Try it> Set down the records exactly, and omit any image found in them.

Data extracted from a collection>
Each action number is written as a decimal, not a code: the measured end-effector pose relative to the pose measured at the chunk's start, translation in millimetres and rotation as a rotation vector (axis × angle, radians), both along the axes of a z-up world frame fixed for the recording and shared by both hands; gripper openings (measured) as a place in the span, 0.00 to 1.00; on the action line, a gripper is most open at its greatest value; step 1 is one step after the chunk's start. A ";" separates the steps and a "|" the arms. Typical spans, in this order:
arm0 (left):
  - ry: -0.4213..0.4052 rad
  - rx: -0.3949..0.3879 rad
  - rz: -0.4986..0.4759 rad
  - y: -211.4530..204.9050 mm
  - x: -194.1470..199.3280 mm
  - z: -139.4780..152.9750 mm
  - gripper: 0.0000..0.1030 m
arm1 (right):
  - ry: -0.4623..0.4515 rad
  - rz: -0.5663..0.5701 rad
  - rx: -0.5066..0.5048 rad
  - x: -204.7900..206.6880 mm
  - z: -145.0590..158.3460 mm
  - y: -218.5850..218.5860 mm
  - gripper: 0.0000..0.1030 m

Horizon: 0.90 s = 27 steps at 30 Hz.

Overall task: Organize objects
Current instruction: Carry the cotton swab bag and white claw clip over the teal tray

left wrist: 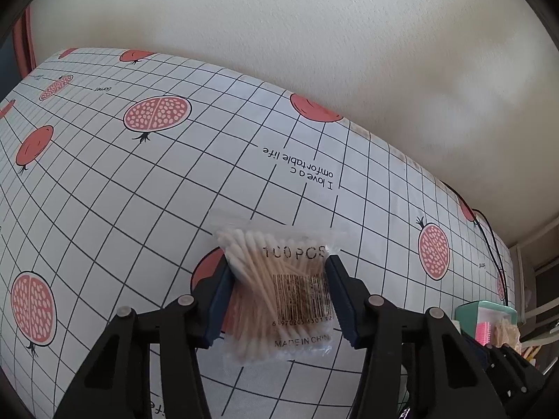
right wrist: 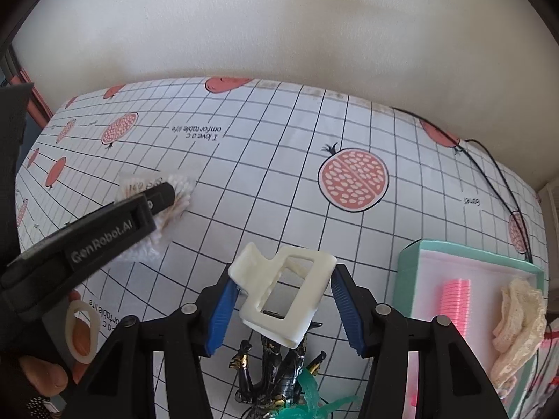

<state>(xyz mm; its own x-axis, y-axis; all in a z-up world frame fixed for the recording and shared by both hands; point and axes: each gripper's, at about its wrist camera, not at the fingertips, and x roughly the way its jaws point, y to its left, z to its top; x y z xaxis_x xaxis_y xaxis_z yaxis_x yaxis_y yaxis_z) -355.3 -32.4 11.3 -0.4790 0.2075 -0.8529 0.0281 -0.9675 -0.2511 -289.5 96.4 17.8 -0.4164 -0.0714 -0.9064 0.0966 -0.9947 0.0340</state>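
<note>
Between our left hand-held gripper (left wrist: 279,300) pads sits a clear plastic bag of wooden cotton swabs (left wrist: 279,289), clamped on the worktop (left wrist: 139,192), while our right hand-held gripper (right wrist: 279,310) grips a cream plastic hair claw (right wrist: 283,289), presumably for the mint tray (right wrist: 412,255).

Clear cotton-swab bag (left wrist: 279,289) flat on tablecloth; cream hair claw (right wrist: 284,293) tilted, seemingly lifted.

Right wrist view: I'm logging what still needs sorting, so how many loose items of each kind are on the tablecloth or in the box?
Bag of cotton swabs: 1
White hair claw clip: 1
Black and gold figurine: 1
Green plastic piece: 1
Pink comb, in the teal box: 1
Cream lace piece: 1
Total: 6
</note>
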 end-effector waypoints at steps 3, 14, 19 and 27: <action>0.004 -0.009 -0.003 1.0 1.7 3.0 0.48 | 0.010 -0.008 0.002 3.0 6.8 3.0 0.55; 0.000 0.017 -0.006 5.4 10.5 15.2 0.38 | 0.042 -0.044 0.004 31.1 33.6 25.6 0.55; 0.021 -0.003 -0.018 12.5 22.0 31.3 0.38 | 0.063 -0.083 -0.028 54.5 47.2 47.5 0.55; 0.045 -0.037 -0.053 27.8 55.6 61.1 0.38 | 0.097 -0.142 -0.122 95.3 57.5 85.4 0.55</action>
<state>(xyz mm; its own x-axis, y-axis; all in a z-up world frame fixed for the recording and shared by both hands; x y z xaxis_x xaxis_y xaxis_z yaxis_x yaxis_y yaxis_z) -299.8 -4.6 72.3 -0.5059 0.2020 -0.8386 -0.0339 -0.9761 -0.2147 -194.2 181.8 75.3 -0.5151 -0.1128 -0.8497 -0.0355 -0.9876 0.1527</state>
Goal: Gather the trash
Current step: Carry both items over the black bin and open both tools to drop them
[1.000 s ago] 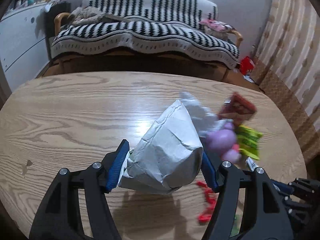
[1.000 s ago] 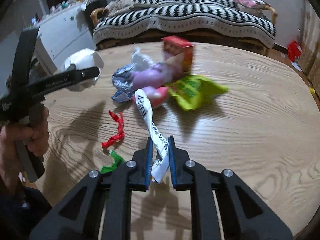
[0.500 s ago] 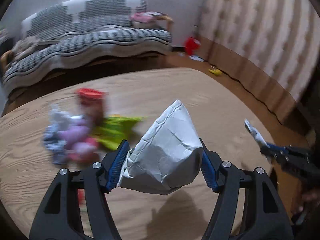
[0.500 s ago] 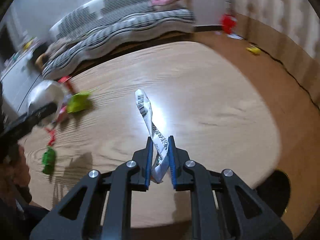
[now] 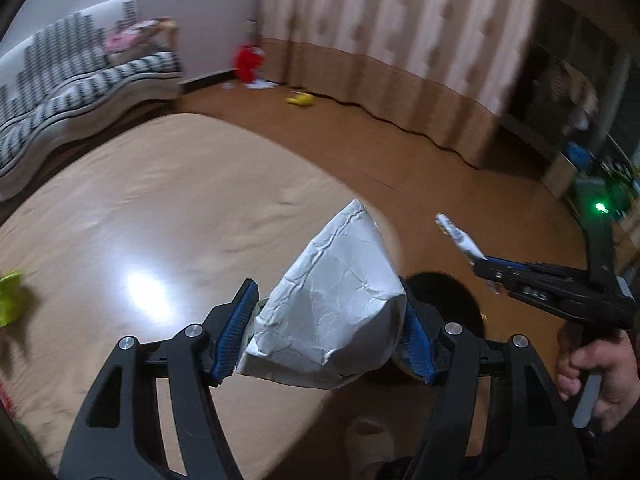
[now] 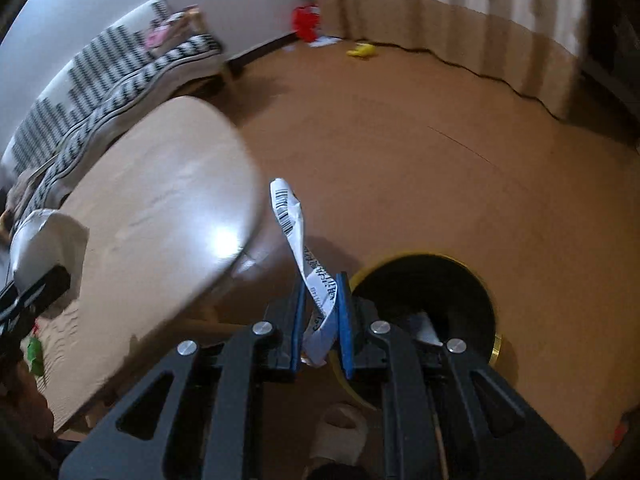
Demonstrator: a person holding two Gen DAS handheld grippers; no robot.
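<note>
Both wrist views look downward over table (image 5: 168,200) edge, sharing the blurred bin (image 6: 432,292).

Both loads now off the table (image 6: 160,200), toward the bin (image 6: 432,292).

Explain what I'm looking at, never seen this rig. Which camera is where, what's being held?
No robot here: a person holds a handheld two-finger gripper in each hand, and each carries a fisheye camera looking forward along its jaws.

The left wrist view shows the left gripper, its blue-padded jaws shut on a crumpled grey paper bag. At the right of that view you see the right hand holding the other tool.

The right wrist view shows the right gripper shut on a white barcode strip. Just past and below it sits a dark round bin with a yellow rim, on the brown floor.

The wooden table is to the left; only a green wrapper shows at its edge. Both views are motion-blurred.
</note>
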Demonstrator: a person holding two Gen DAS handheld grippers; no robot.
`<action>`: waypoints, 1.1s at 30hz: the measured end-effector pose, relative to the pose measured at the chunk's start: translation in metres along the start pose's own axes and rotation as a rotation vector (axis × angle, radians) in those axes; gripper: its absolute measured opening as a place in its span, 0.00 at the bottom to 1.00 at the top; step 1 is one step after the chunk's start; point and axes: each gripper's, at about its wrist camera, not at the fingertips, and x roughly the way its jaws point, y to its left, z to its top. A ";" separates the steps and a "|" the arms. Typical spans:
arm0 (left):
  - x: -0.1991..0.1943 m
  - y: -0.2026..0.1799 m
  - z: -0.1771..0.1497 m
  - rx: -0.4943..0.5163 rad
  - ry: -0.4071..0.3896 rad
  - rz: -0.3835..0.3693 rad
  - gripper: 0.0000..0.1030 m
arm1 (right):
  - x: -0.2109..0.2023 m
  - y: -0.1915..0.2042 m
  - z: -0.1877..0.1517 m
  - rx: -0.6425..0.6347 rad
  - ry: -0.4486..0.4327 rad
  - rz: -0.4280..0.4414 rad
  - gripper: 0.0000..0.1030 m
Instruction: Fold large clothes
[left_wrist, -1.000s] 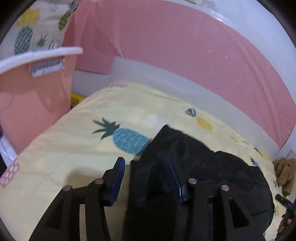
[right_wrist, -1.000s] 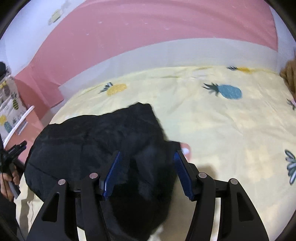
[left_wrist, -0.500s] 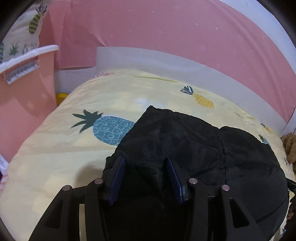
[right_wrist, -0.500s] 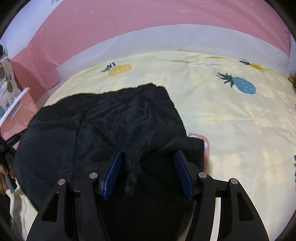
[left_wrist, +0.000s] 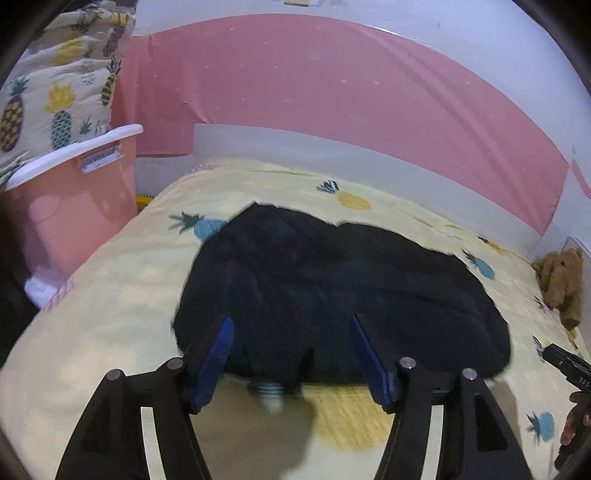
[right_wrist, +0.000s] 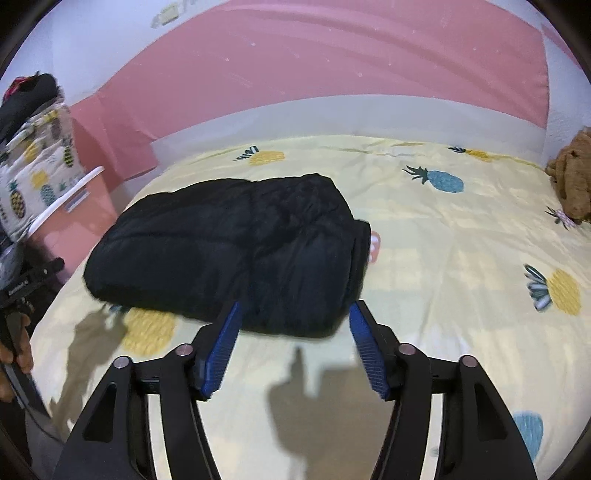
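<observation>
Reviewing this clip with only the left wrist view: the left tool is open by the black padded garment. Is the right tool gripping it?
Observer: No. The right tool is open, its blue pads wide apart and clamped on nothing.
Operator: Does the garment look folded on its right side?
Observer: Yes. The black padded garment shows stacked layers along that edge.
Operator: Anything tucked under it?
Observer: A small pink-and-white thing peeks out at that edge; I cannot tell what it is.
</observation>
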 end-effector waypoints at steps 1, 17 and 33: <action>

Written reply>
Each action number is written as a decimal, not a code: the measured end-effector pose relative to the pose measured at the chunk's start, translation in millimetres and rotation as a rotation vector (axis × angle, radians), both along the axes of a z-up world frame fixed for the recording and shared by both hands; gripper openings (measured) as a place in the span, 0.00 to 1.00; on the action line, a gripper is most open at its greatest value; step 1 is one step after the chunk's start. A ";" separates the steps and a "|" the arms. Typical spans, in this order:
arm0 (left):
  - ry: -0.4213..0.4052 rad
  - rx: -0.3949..0.3879 rad
  - rz: -0.4986..0.4759 rad
  - y: -211.4530..204.9050 mm
  - x: -194.1470..199.3280 mm
  - z: -139.4780..152.9750 mm
  - gripper: 0.0000..0.1030 m
arm1 (right):
  - ry: -0.4623..0.4515 rad
  - rz: -0.5663..0.5701 rad
  - rx: -0.5066..0.5048 rad
  - x: -204.7900..206.6880 mm
  - z: -145.0590..158.3460 mm
  - y: -218.5850..218.5860 mm
  - gripper: 0.0000..0.1030 m

Horizon: 0.90 s = 27 steps at 30 Hz.

Overall task: Organize objects
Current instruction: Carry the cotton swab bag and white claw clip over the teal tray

left wrist: 
right wrist: 

<state>(xyz mm; its own x-axis, y-axis; all in a z-up world frame fixed for the recording and shared by both hands; point and axes: each gripper's, at about its wrist camera, not at the fingertips, and x roughly the way its jaws point, y to its left, z to its top; x y z xaxis_x xaxis_y xaxis_z yaxis_x yaxis_y yaxis_z) -355.3 -32.4 11.3 -0.4790 0.2075 -0.8529 0.0281 -0.9675 -0.2511 -289.5 96.4 17.8 -0.4164 -0.0714 -0.9064 0.0966 -0.9947 0.0340</state>
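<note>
Between our left hand-held gripper (left wrist: 279,300) pads sits a clear plastic bag of wooden cotton swabs (left wrist: 279,289), clamped on the worktop (left wrist: 139,192), while our right hand-held gripper (right wrist: 279,310) grips a cream plastic hair claw (right wrist: 283,289), presumably for the mint tray (right wrist: 412,255).

Clear cotton-swab bag (left wrist: 279,289) flat on tablecloth; cream hair claw (right wrist: 284,293) tilted, seemingly lifted.

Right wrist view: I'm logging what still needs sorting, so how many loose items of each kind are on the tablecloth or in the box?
Bag of cotton swabs: 1
White hair claw clip: 1
Black and gold figurine: 1
Green plastic piece: 1
Pink comb, in the teal box: 1
Cream lace piece: 1
Total: 6
</note>
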 end-effector waypoints at steps 3, 14, 19 and 27: <action>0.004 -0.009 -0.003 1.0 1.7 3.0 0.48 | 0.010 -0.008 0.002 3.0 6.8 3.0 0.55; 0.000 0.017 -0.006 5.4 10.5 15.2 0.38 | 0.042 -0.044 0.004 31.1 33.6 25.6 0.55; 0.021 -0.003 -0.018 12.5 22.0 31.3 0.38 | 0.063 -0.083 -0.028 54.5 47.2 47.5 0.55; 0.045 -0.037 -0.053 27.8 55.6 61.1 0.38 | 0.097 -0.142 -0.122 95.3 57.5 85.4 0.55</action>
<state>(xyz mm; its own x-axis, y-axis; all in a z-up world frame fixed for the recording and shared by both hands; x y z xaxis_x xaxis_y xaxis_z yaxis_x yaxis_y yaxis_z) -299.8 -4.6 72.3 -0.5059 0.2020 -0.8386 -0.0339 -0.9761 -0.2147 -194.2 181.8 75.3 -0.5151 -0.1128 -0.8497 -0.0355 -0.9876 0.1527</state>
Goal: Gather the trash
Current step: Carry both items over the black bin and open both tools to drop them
[1.000 s ago] 
[1.000 s ago] 
[0.500 s ago] 
[0.500 s ago] 
[now] 
[now] 
Demonstrator: a person holding two Gen DAS handheld grippers; no robot.
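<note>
Both wrist views look downward over table (image 5: 168,200) edge, sharing the blurred bin (image 6: 432,292).

Both loads now off the table (image 6: 160,200), toward the bin (image 6: 432,292).

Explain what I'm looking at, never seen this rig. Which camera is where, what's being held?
No robot here: a person holds a handheld two-finger gripper in each hand, and each carries a fisheye camera looking forward along its jaws.

The left wrist view shows the left gripper, its blue-padded jaws shut on a crumpled grey paper bag. At the right of that view you see the right hand holding the other tool.

The right wrist view shows the right gripper shut on a white barcode strip. Just past and below it sits a dark round bin with a yellow rim, on the brown floor.

The wooden table is to the left; only a green wrapper shows at its edge. Both views are motion-blurred.
</note>
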Demonstrator: a person holding two Gen DAS handheld grippers; no robot.
`<action>`: waypoints, 1.1s at 30hz: the measured end-effector pose, relative to the pose measured at the chunk's start: translation in metres along the start pose's own axes and rotation as a rotation vector (axis × angle, radians) in those axes; gripper: its absolute measured opening as a place in its span, 0.00 at the bottom to 1.00 at the top; step 1 is one step after the chunk's start; point and axes: each gripper's, at about its wrist camera, not at the fingertips, and x roughly the way its jaws point, y to its left, z to its top. A ";" separates the steps and a "|" the arms. Typical spans:
arm0 (left):
  - x: -0.1991..0.1943 m
  - y: -0.2026..0.1799 m
  - z: -0.1771..0.1497 m
  - rx: -0.4943..0.5163 rad
  - ry: -0.4071..0.3896 rad
  - rz: -0.3835..0.3693 rad
  - gripper: 0.0000..0.1030 m
arm1 (right):
  - x: -0.2109..0.2023 m
  - y: -0.1915..0.2042 m
  - z: -0.1877..0.1517 m
  - rx: -0.6425..0.6347 rad
  - ry: -0.4486..0.4327 rad
  - rz: -0.4280..0.4414 rad
  - gripper: 0.0000..0.1030 m
Instruction: Fold large clothes
[left_wrist, -1.000s] 
[right_wrist, -1.000s] 
[left_wrist, -0.500s] 
[right_wrist, -0.500s] 
[left_wrist, +0.000s] 
[right_wrist, +0.000s] 
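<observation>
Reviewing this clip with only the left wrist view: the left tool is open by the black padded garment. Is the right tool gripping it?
Observer: No. The right tool is open, its blue pads wide apart and clamped on nothing.
Operator: Does the garment look folded on its right side?
Observer: Yes. The black padded garment shows stacked layers along that edge.
Operator: Anything tucked under it?
Observer: A small pink-and-white thing peeks out at that edge; I cannot tell what it is.
</observation>
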 end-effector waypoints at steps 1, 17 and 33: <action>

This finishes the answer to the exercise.